Sensitivity Analysis of Surface Reflectance Retrieved from 6SV LUT for Each Channel of KOMPSAT-3/3A  

Jung, Daeseong (Division of Earth Environmental Science (Major of Spatial Information Engineering), Pukyong National University)
Jin, Donghyun (Division of Earth Environmental Science (Major of Spatial Information Engineering), Pukyong National University)
Seong, Noh-Hun (Division of Earth Environmental Science (Major of Spatial Information Engineering), Pukyong National University)
Lee, Kyeong-Sang (Division of Earth Environmental Science (Major of Spatial Information Engineering), Pukyong National University)
Seo, Minji (Division of Earth Environmental Science (Major of Spatial Information Engineering), Pukyong National University)

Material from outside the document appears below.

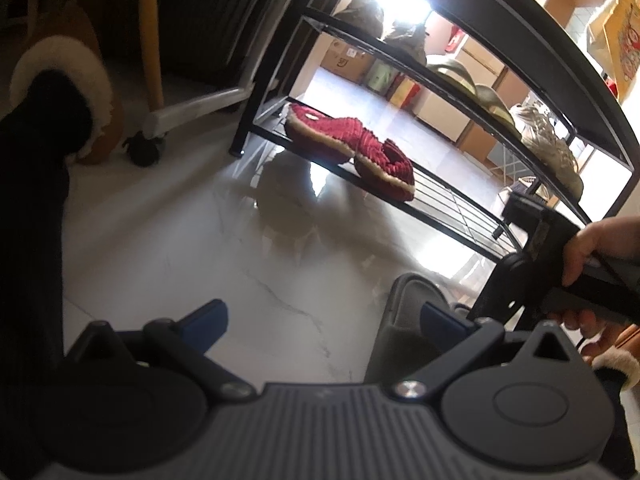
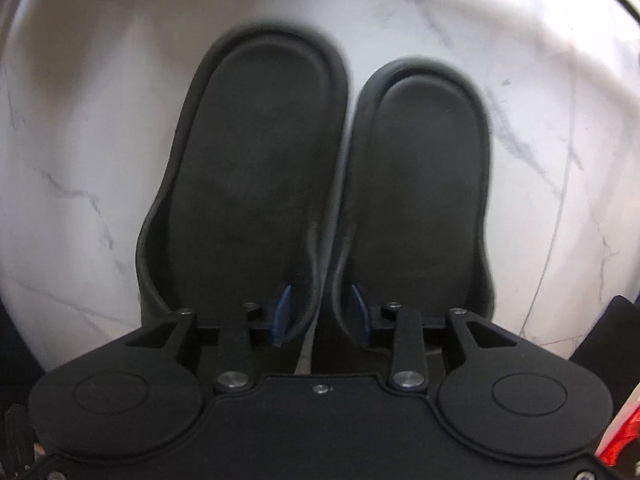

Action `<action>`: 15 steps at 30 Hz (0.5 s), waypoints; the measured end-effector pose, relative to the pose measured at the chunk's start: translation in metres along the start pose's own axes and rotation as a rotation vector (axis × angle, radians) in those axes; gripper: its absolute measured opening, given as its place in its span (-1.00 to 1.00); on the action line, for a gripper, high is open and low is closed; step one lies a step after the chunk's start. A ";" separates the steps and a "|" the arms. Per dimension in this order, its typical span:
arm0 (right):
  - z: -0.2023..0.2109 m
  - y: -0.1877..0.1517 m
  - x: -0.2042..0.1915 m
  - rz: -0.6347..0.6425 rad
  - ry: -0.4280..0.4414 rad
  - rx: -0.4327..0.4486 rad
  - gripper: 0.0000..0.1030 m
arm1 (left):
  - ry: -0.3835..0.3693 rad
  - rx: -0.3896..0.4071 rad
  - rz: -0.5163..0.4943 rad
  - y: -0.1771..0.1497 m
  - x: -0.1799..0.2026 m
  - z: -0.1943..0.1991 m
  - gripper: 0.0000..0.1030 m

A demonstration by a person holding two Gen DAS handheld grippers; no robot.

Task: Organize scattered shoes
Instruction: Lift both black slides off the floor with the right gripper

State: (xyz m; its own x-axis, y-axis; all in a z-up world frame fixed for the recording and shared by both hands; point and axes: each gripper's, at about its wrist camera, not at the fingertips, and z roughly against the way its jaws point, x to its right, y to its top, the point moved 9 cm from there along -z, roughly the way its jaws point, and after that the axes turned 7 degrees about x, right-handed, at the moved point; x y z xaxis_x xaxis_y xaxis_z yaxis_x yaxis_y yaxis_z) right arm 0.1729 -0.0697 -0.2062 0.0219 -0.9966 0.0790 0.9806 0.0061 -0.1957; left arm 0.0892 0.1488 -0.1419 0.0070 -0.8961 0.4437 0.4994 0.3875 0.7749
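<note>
In the right wrist view two dark slippers, one on the left (image 2: 256, 168) and one on the right (image 2: 424, 184), hang side by side over the marble floor. My right gripper (image 2: 320, 312) is shut on their two inner side walls, one blue pad (image 2: 283, 308) inside each slipper. My left gripper (image 1: 320, 320) is open and empty, low over the floor. One of the dark slippers (image 1: 404, 320) shows beside its right finger. A pair of red knit slippers (image 1: 352, 148) lies on the lowest shelf of the black shoe rack (image 1: 440, 216).
The rack's middle shelf holds olive shoes (image 1: 460, 76) and a beige sneaker (image 1: 552, 148). A brown fur-lined boot (image 1: 72, 92) and a wheeled white frame (image 1: 192, 104) stand at the left. The hand holding the right gripper (image 1: 588, 248) is at the right, by the rack's corner post.
</note>
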 end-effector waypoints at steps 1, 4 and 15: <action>-0.003 -0.001 0.000 0.018 -0.012 -0.035 -0.27 | -0.002 0.005 0.001 0.001 0.000 0.001 0.99; -0.007 0.002 0.001 0.045 -0.044 -0.111 -0.24 | -0.010 0.024 -0.002 0.005 0.000 0.006 0.99; -0.029 0.015 -0.002 0.105 -0.107 -0.355 -0.26 | -0.017 0.023 0.071 0.014 -0.006 -0.001 0.99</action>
State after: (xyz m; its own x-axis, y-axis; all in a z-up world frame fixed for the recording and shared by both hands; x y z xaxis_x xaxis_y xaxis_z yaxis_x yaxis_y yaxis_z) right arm 0.1815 -0.0702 -0.2374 0.1574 -0.9778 0.1386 0.8442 0.0604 -0.5326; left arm 0.0968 0.1594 -0.1342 0.0266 -0.8623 0.5056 0.4784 0.4551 0.7510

Choi, Sungwon (Division of Earth Environmental Science (Major of Spatial Information Engineering), Pukyong National University)
Sim, Suyoung (Division of Earth Environmental Science (Major of Spatial Information Engineering), Pukyong National University)
Han, Kyung-Soo (Division of Earth Environmental Science (Major of Spatial Information Engineering), Pukyong National University)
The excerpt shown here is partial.